Esto explica que sean estas localidades en las que se puede ver un aumento de las promociones. Eso sí, todas de pequeño tamaño. «Aún así está habiendo poca obra, creemos que hay posibilidades de construir más», considera Joaquín Sánchez, gerente de Fecons.

«Las exigencias para los promotores siguen siendo muy altas»

«Las exigencias para los promotores siguen siendo muy altas» Joaquín Sánchez Fecons

«Las grandes bolsas de suelo en la región están en manos de los bancos»

«Las grandes bolsas de suelo en la región están en manos de los bancos» José Luis Iglesias Pymecon

La dificultad de acceso a la financiación es el principal motivo al que aducen los agentes del sector para explicar que no haya más construcción de viviendas. «Las exigencias para los promotores siguen siendo muy altas», según Sánchez, que hace mención a que los bancos ponen condiciones como tener vendidas en plano más de un 50% de los inmuebles para prestar su dinero a los constructores.

Por el contrario, las entidades bancarias están más dispuestas a conceder financiación a los compradores, en parte porque prefieren dar hipotecas antes de que entre en vigor la nueva ley hipotecaria. Los requisitos tampoco son sencillos. «Están poniendo buenos tipos de interés, pero a nadie le dan el 100% del precio de la vivienda», insiste el gerente de Fecons.

Otra complicación añadida es el acceso al suelo. «Las grandes bolsas están en manos de los bancos», en palabras de José Luis Iglesias, de Pymecon, que añade que hay entidades bancarias que están actuando como promotoras. «Tampoco están ayudando a las empresas a comprar esos terrenos», confirma Pérez, que lamenta que esto puede repercutir negativamente en los jóvenes, que tendrán más dificultades para comprar una vivienda. «Se incrementará la demanda y con ella el precio», aporta.

Crecimiento

Tras una crisis demasiado prolongada para el sector, el número de afiliados a la Seguridad Social en la construcción creció un 4,2% en 2018 en la región. Pese a ser un buen dato, se quedó lejos de la media nacional, que superó el 6,5%. Regiones como Madrid y Cataluña y zonas como el levante español lideran ese aumento. «Hemos llegado a recibir llamadas de empresas de Alicante solicitando trabajadores», ejemplifica Iglesias sobre los territorios que demandan mano de obra.

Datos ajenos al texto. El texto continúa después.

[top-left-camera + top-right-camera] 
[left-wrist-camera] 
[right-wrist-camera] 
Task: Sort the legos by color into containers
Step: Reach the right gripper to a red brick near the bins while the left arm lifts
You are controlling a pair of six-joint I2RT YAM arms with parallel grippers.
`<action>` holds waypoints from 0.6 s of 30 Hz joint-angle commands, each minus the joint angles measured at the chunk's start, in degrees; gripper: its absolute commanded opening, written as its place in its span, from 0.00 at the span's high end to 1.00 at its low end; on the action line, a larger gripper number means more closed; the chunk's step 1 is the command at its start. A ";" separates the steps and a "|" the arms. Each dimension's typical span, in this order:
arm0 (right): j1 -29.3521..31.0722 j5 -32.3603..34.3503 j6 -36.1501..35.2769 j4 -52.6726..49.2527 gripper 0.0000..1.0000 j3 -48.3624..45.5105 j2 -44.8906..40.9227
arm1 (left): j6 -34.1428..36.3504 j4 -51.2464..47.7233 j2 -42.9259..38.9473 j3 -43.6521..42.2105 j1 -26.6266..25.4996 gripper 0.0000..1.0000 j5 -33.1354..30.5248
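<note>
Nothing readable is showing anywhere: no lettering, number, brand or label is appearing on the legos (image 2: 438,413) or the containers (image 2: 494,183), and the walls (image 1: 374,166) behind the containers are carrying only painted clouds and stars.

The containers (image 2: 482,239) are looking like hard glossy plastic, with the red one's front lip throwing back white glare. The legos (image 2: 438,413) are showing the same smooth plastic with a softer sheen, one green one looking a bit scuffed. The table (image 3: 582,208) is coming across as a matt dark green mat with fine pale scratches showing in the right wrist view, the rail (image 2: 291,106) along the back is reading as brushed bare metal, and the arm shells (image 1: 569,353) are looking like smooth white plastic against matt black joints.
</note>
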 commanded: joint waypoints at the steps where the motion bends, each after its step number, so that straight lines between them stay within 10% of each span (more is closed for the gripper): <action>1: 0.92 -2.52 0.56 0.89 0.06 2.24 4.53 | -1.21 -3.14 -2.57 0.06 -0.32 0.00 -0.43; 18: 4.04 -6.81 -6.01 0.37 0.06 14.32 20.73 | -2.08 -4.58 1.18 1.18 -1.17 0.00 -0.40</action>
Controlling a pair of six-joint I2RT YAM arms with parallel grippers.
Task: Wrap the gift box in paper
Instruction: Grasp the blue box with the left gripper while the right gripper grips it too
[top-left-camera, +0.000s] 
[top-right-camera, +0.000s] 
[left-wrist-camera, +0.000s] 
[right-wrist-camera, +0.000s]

Los promotores lamentan las dificultades que tienen para acceder al suelo y a la financiación

Más que el sector de la construcción está creciendo el inmobiliario, señalan desde la Fundación Laboral de la Construcción. «Esto quiere decir que hay demanda de viviendas y que si hubiera facilidades se verían más obras», dice su gerente.

La inmensa mayoría de las transacciones son de vivienda usada, aunque, según Pérez, entre ellas también se incluyen algunas que captaron los bancos con motivo de la quiebra de las promotoras y que nunca han sido habitadas.